Estimate the Cost of a Gigadock Run

Context

Running the Gigadock Floe on billions of molecules generally incurs Orion compute charges on the order of tens of thousands of dollars. The exact cost varies significantly depending on the specifics of the receptor. This guide explains how to estimate the cost of a full Gigadock run with a receptor.

Procedure

This procedure assumes you have the following:

  • Receptor: A receptor that will be used in the full Gigadock run.

  • Full Collection: A Gigadock collection of input molecules that will be used in the full Gigadock run.

  1. Create a collection of ~5M random molecules from the full collection.

    • The Filter Collection Floe can create this collection, as explained in the Gigadock tutorial.
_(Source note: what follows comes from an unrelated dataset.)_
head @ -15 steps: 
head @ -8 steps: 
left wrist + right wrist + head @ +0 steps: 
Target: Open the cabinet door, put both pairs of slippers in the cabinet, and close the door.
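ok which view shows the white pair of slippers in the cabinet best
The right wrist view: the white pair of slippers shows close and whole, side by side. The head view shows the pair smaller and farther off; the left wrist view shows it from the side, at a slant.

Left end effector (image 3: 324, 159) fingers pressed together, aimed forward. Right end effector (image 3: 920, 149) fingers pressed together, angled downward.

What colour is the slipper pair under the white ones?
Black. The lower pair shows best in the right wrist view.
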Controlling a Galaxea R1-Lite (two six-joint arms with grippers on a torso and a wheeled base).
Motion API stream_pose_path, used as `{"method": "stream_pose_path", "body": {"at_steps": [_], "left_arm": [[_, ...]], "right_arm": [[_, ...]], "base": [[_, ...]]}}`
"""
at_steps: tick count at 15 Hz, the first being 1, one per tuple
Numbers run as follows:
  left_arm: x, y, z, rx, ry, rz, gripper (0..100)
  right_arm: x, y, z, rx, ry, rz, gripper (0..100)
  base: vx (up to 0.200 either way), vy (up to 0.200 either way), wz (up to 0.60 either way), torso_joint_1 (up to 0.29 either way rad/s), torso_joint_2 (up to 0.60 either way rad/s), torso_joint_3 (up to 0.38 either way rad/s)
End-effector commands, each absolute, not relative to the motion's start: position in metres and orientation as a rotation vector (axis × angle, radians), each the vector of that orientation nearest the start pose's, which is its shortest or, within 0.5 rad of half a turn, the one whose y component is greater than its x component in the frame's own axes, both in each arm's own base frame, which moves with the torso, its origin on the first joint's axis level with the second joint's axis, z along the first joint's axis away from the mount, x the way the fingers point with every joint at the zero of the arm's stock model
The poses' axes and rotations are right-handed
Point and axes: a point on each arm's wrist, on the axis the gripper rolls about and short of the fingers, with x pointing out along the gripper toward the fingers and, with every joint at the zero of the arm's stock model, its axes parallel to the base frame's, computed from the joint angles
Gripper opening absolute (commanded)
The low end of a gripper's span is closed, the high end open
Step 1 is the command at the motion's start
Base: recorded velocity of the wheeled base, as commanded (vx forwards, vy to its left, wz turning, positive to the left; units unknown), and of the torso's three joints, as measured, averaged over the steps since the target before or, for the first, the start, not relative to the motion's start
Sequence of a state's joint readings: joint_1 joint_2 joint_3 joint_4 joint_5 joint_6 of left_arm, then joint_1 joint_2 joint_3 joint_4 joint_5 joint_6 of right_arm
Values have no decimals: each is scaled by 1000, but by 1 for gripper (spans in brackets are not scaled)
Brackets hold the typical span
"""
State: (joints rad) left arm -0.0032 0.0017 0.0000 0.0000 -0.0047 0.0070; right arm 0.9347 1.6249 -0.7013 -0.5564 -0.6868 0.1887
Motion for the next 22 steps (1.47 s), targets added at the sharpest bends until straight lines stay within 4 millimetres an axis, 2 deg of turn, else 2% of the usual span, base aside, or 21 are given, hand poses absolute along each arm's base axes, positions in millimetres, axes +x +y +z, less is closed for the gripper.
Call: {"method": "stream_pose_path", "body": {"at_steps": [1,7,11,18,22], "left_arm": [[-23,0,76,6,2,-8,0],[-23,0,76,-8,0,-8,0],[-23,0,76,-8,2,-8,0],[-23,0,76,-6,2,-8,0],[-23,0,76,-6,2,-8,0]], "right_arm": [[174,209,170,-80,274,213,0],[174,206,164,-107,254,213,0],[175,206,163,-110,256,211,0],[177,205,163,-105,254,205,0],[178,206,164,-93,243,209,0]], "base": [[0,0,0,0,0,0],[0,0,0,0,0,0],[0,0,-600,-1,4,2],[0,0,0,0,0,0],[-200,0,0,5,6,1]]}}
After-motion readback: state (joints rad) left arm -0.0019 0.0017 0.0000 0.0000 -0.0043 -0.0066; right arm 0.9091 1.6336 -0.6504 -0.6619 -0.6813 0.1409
    • In the vendor databases provided by OpenEye, there may also be a random, pregenerated collection with ~5M molecules.
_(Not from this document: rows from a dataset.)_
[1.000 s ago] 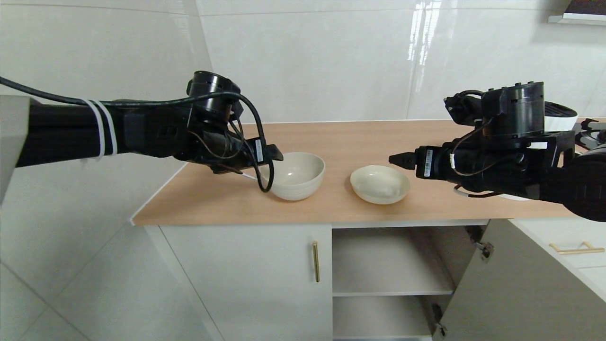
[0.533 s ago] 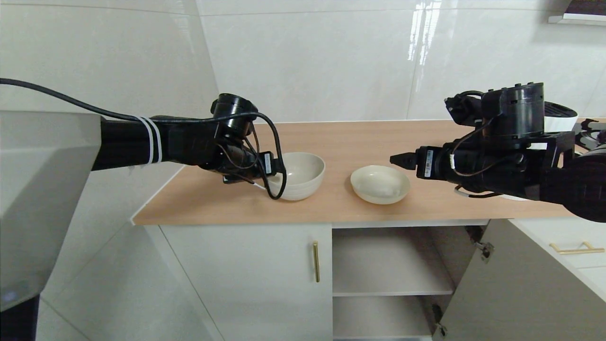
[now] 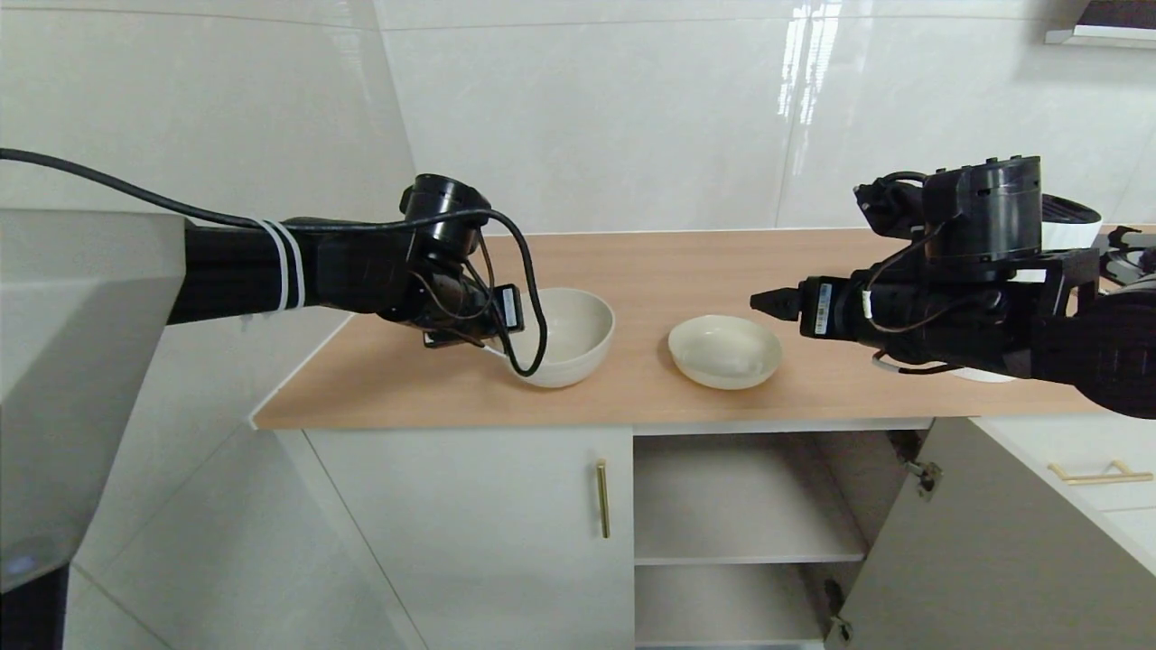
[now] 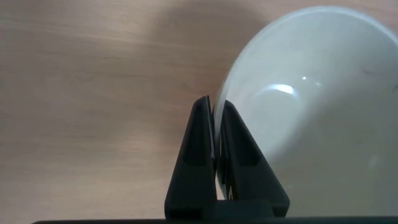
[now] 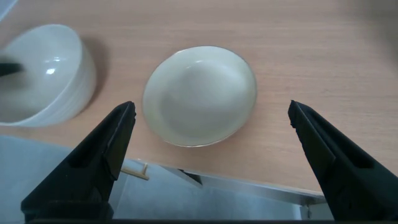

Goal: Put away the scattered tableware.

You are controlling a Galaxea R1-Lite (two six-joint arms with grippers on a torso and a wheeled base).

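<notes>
Left wrist view: left gripper [image 4: 216, 107] clamps the glossy cream bowl [image 4: 317, 93]; right gripper [image 5: 210, 107] spread wide.

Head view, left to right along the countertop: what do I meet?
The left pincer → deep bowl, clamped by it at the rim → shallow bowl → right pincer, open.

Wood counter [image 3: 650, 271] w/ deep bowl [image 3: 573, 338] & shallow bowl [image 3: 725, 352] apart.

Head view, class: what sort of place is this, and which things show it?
Probably a kitchen: a wooden counter against a tiled wall, a deep bowl and a shallow bowl on it, and an open cupboard with shelves below.
</notes>
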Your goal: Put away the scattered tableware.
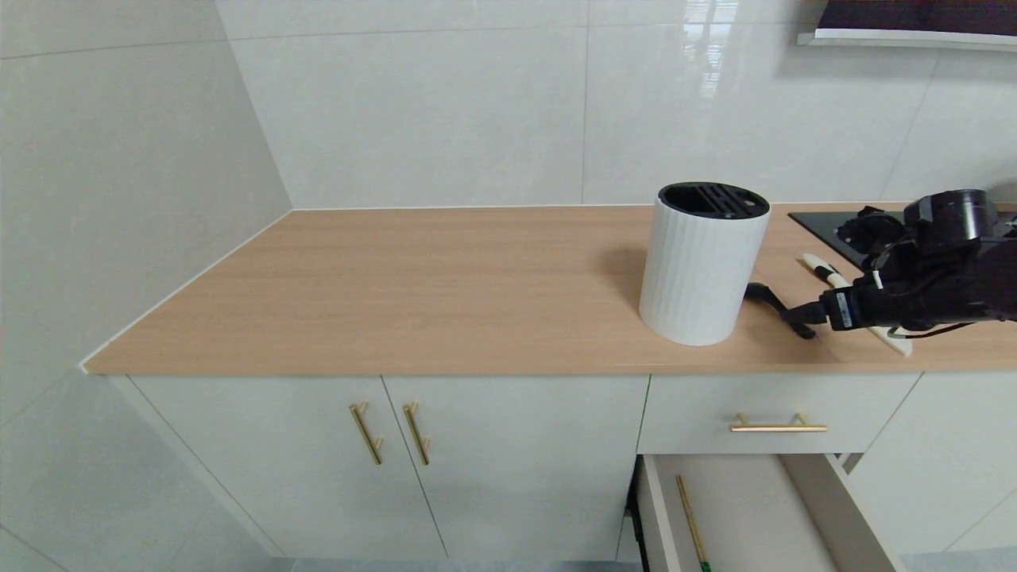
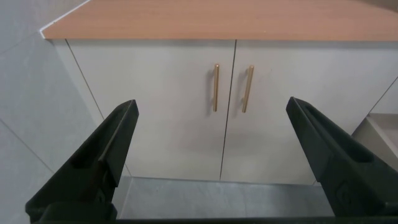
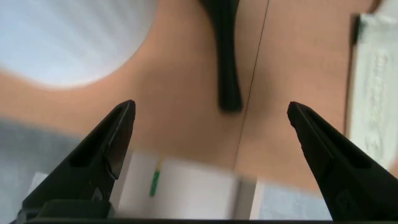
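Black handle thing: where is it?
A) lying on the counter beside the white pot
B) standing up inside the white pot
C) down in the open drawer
A: the handle lies flat on the counter beside the pot, not in it.

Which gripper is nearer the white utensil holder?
Right. The right gripper is over the counter just beside the white utensil holder; the left gripper is lower, facing the cabinet doors.
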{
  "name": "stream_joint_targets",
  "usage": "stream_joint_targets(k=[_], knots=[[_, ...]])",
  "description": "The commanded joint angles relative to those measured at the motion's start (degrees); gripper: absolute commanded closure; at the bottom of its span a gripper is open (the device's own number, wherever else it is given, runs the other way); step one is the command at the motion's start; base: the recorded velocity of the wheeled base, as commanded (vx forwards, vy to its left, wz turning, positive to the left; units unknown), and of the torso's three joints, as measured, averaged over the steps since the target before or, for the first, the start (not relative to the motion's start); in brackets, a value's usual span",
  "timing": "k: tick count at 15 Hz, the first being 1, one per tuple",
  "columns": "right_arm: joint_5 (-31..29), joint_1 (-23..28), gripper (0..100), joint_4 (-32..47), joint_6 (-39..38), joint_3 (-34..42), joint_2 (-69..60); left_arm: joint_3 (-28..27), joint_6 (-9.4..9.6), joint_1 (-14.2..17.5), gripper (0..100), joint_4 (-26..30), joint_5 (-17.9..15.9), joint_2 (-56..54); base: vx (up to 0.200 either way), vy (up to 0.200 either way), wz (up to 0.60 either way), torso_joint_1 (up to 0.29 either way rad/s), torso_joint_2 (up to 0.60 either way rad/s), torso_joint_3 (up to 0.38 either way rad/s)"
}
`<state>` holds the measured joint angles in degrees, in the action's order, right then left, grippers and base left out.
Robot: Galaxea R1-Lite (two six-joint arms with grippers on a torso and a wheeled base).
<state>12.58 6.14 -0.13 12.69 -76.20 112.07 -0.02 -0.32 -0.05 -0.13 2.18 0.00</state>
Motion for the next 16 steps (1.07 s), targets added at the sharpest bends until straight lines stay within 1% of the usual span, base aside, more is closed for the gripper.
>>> stream_joint_targets(k=[1, 5, 9, 16], knots=[[0.1, 0.8, 0, -1.7, -0.2, -0.8, 3.8, 0.0, -0.03, 0.0, 0, 0.0, 0.0, 0.1, 0.000, 0.000, 0.00, 0.000, 0.00, 0.000], [0.2, 0.8, 0, -5.1, -0.8, -1.4, 7.4, 0.0, -0.03, 0.0, 0, 0.0, 0.0, 0.1, 0.000, 0.000, 0.00, 0.000, 0.00, 0.000], [0.1, -0.8, 0, -5.4, -1.6, -1.2, 7.6, 0.0, -0.03, 0.0, 0, 0.0, 0.0, 0.1, 0.000, 0.000, 0.00, 0.000, 0.00, 0.000], [0.0, -1.0, 0, -7.9, -2.0, -1.1, 9.0, 0.0, -0.03, 0.0, 0, 0.0, 0.0, 0.1, 0.000, 0.000, 0.00, 0.000, 0.00, 0.000]])
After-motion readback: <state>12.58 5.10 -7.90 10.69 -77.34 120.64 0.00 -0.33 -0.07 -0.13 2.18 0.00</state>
  2. Run the Gigadock Floe with the following parameters.

    • Job Cost Limits

      • Email me if this job cost exceeds: Choose an appropriate value

      • Terminate this job if the cost exceeds: $500

    Note

    This should be far more than sufficient for most runs, although using multiple large design units in Fred or Fast-Fred mode could hit this limit; such systems are not recommended for the Gigadock Floe due to excessive cost.

    • Inputs

      • Receptor Dataset: The dataset with the design unit(s)/receptor(s) for the full Gigadock run.

      • Input Conformer Collection: Use the random 5M collection.

    • Options

      • Docking Method: Select your preferred method for the full Gigadock run. The cost estimate will differ for each docking method.

  3. Once the Gigadock Floe finishes, note the total job cost. You can estimate the total job cost by assuming that the cost scales linearly with the number of molecules. For example, if the full collection has 2.7 billion molecules, and the estimated floe cost was $50, then the estimate for the full Gigadock job would be $27 thousand ($50/5M molecules * 2.7B molecules).

Note

More or less than 5M random molecules from the full collection can be used, but the accuracy of the cost estimate decreases as the number of docked molecules decreases.